Le’Nise Say more about this feeling of being a woman or becoming a woman and awakening what made you feel like that?
Rachel So I guess I’ve always been. I’m the youngest of all of my siblings. I was the youngest in like kind of a school year, so I’ve always felt a little bit like the little one, you know? And I kind of just had this feeling of, Oh, I belong here now. Like, I’m I can do my GCSEs now because I’m a woman. You know, it was those kind of moments and. Even though my period is from that day was never regular, it will. I was very lucky that it was never painful, but it was heavy and she made herself known when she did make an appearance. I was like, OK, we’re in this, and we were in this about 10 days. It was never a short thing and where I grew up. So my parents are farmers in mid-Wales. And so there was a little store, like a little corner shop. I will say it wasn’t on the corner, it was in the middle of just the little houses, but I had to run across two fields to get to.

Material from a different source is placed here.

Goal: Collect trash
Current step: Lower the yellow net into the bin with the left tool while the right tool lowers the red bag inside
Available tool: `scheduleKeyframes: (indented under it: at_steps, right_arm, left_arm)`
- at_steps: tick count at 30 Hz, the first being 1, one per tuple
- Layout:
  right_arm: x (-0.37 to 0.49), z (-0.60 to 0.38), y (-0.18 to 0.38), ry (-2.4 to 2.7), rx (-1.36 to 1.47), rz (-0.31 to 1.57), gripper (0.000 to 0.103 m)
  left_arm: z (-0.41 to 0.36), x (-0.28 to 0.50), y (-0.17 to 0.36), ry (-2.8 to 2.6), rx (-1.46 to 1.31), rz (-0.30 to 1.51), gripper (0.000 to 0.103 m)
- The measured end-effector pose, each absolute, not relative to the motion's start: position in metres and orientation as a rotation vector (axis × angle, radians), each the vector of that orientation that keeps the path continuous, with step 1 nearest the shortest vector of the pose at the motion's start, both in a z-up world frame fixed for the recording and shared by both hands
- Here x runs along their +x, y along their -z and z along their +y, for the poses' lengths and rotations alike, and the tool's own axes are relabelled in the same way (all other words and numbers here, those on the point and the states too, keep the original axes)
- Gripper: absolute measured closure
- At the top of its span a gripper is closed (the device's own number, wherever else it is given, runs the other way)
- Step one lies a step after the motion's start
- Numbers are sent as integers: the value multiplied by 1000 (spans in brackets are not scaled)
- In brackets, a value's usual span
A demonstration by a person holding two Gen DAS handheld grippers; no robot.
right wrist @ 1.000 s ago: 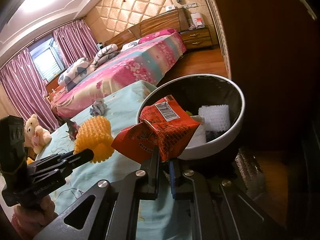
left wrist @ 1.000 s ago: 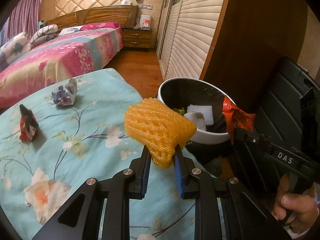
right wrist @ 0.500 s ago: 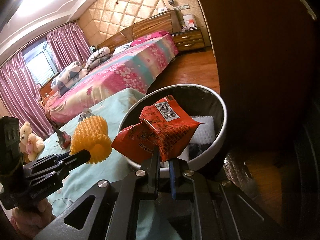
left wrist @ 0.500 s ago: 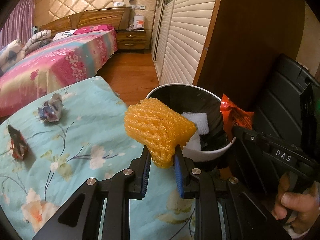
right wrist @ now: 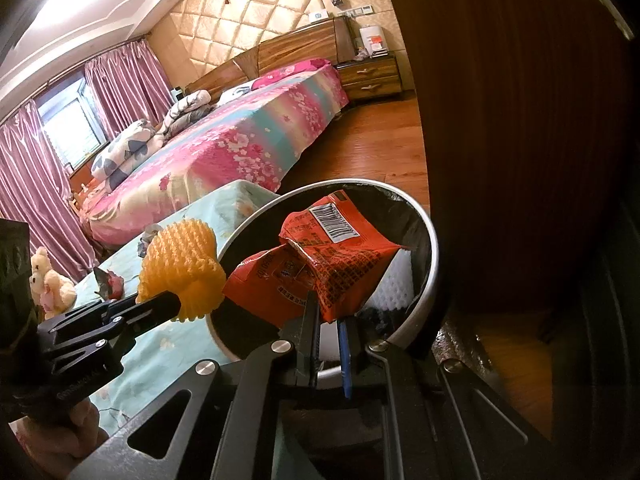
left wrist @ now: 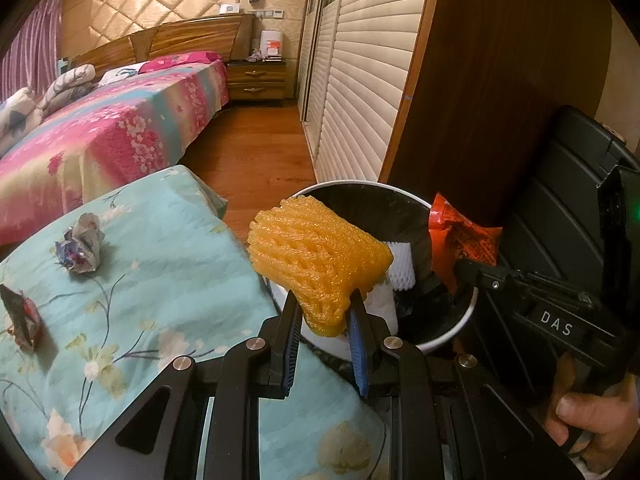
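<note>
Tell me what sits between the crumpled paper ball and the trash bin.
In the left wrist view, only flowered tablecloth lies between the paper ball and the bin.

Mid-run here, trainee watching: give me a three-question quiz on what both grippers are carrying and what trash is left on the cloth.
1. True or false: the left gripper is shut on the orange foam fruit net.
2. What does the right gripper hold? A) crumpled paper ball B) red foil snack wrapper C) white foam net
3. Fill in: both held items hang over or near the round white-rimmed ___.

Key
1. True.
2. B, the red foil snack wrapper. The crumpled paper ball and a small red wrapper lie on the floral cloth; the white foam net is already inside.
3. bin.
</note>
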State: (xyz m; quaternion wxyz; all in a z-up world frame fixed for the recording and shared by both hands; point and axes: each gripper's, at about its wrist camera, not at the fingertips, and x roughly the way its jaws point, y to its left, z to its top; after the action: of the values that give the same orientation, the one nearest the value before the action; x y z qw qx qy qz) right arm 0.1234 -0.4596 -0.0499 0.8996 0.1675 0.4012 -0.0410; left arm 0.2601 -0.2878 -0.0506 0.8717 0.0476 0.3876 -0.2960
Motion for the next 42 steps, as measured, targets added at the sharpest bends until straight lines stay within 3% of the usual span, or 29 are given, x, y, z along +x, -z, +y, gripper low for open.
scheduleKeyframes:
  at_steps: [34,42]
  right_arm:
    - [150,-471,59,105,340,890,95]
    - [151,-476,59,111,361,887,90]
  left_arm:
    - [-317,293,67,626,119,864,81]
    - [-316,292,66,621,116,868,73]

And I remember thinking one day, Oh my goodness, my period started because it was never like I said it was never. Regular, you never had the same time every month if it did happen every month. And I remember thinking, OK, at the back of my wardrobe, I’ve got these things, so I’ll put them in my pants and I’ll be fine. And then I remember it started. And I was like, Oh my God, I don’t have any of these left. So the next thing I know my mother is, like I said to her, I don’t have anything and I’ve got to go to school. She’s like, I’ll be back. And she runs across these two fields to the local shop. And they had them right high up like above on the top shelf of anything and so much so that the guy had to get his ladder out to go and get the pack with sanitary towels down. And then she she kind of ran back and even that she was so brilliant with that type of thing, she never really spoke about it. She’s like, There you are. Like, That’s that’s what you need. And the sanitary towels, like the ones in the corner shop. I remember they were awful, like I was so thick and was was so uncomfortable. I’m just I was so paranoid all day that they were just going to slip out or anything like that. And so always then made a point of kind of going whenever I’m in town on my own, I will go and get the good, Always sanitary towels. And that was what I will then use. But yes, I did get a little bit caught up with that type of thing every now and again.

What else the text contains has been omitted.